But the attachment figure doesn’t have to be the mother or even a parent. According to Bowlby, babies form a “small hierarchy of attachments.” This makes sense from an evolutionary view: The number has to be small since attachment organizes emotions and behavior in the baby, and to have too many attachments would be confusing; yet having multiples provides the safety of backups. And it’s a hierarchy because when the baby is in need of safety, he or she doesn’t have time to analyze the pros or cons of a particular person and must automatically turn to the person already determined to be a reliable comfort. Research shows that children who have a secure attachment with at least one adult experience benefits. Babies can form attachments with older siblings, fathers, grandparents, other relatives, a special adult outside the family, and even babysitters and daycare providers. However, there will still be a hierarchy, and under normal circumstances, a parent is usually at the top.

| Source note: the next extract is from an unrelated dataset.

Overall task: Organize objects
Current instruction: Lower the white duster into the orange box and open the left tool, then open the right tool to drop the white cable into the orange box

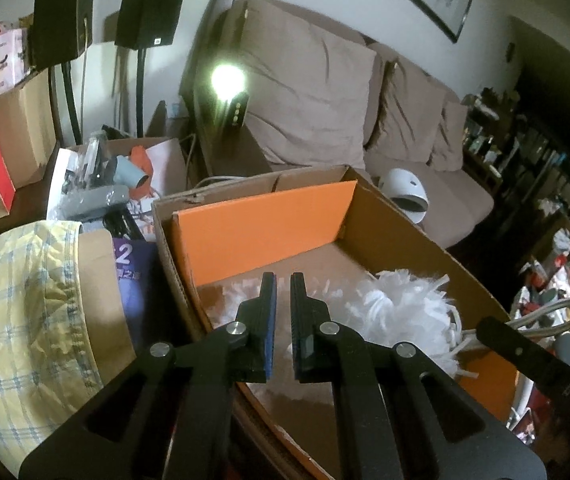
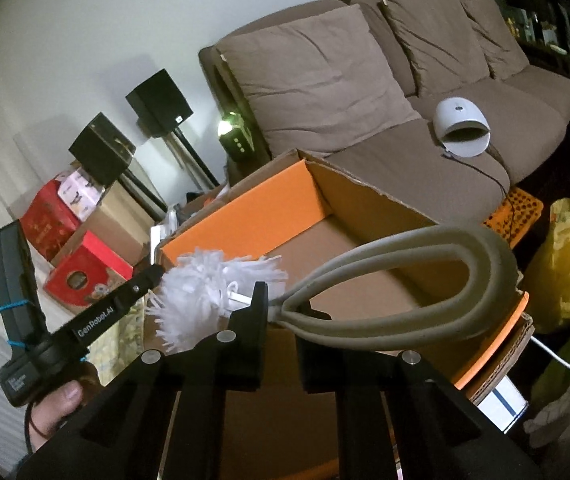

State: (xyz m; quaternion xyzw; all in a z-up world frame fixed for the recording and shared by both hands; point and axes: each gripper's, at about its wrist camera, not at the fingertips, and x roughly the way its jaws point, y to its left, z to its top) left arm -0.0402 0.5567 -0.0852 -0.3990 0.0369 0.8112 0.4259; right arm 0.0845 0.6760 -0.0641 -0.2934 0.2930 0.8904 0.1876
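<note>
While the right gripper [image 2: 281, 316] clamps the duster [image 2: 201, 300] handle, its fluffy head points into the box [image 2: 365, 208]; left gripper [image 1: 283, 320] closed, empty.

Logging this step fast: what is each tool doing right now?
Left tool: closed, holding nothing, over the cardboard box.
Right tool: closed on the duster, where its grey loop handle starts.
</note>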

In the 1950s, Mary Ainsworth joined Bowlby in England, and a decade later back in the U.S. began to diagnose different kinds of relationship patterns between children and their mothers in the second year of life.[2] She did this by watching how babies reacted in a sequence of situations: when the baby and mother were together, when they were separated, when the baby was with a stranger, and when baby was reunited with the caregiver after the separation. Ainsworth and colleagues identified the first three of the following patterns, and Mary Main and colleagues identified the fourth:

  • When babies have a secure attachment, they play and explore freely from the “secure base” of their mother’s presence. When the mother leaves, the baby can become distressed, especially when a stranger is around. When the mother returns, the baby expresses her joy, sometimes from a distance and sometimes reaching to be picked up and held (babies vary, depending on their personality and temperament, even within a secure attachment). Then the baby settles quickly and returns to playing.

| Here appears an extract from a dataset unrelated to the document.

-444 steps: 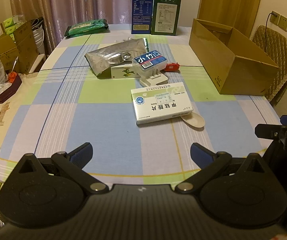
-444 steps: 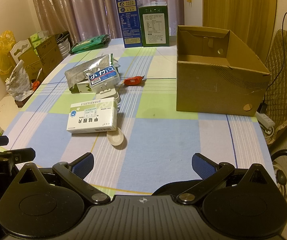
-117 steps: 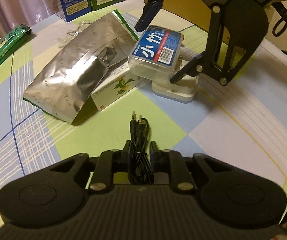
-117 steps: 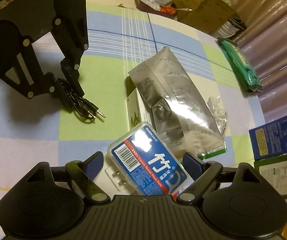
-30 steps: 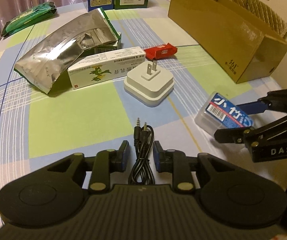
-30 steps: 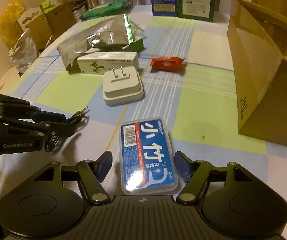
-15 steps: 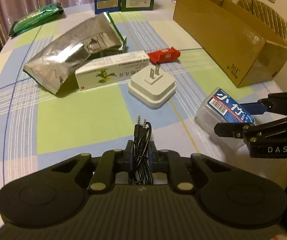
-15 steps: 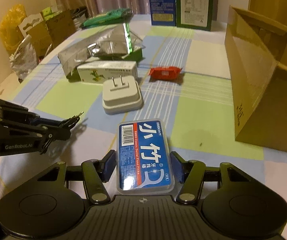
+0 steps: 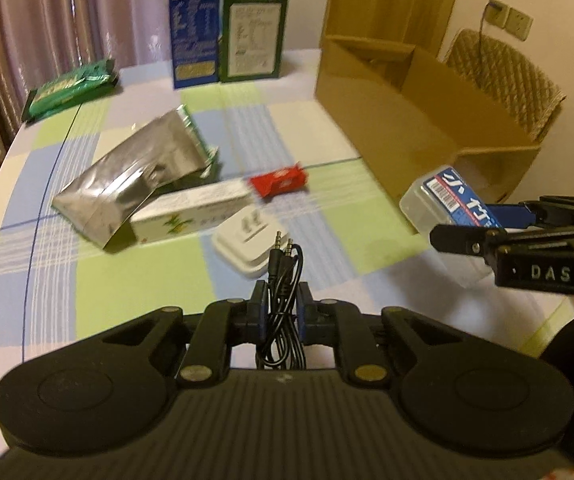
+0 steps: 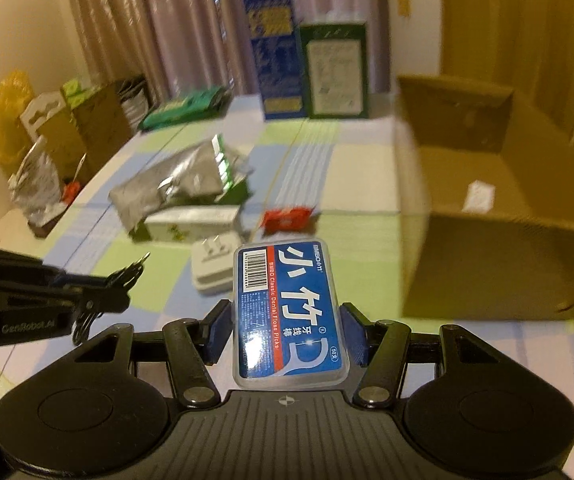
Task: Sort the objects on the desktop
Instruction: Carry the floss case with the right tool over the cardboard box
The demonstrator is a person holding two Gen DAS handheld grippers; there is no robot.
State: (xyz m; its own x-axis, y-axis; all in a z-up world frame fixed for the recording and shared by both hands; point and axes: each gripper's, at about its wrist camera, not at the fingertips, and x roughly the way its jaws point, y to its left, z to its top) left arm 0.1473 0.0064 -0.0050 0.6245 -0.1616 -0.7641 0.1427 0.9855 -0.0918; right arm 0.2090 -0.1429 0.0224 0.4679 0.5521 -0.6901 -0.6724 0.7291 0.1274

The mothers who fall into this pattern are responsive, warm, loving, and emotionally available, and as a result their babies grow to be confident in their mothers’ ability to handle feelings. The babies feel free to express their positive and negative feelings openly and don’t develop defenses against the unpleasant ones.

  • Babies in insecure-avoidant attachments seem indifferent to the mother, act unstressed when she leaves, and exhibit the same behaviors with a stranger. When the mother returns after a separation, the baby might avoid her, or might “fail to cling” when picked up.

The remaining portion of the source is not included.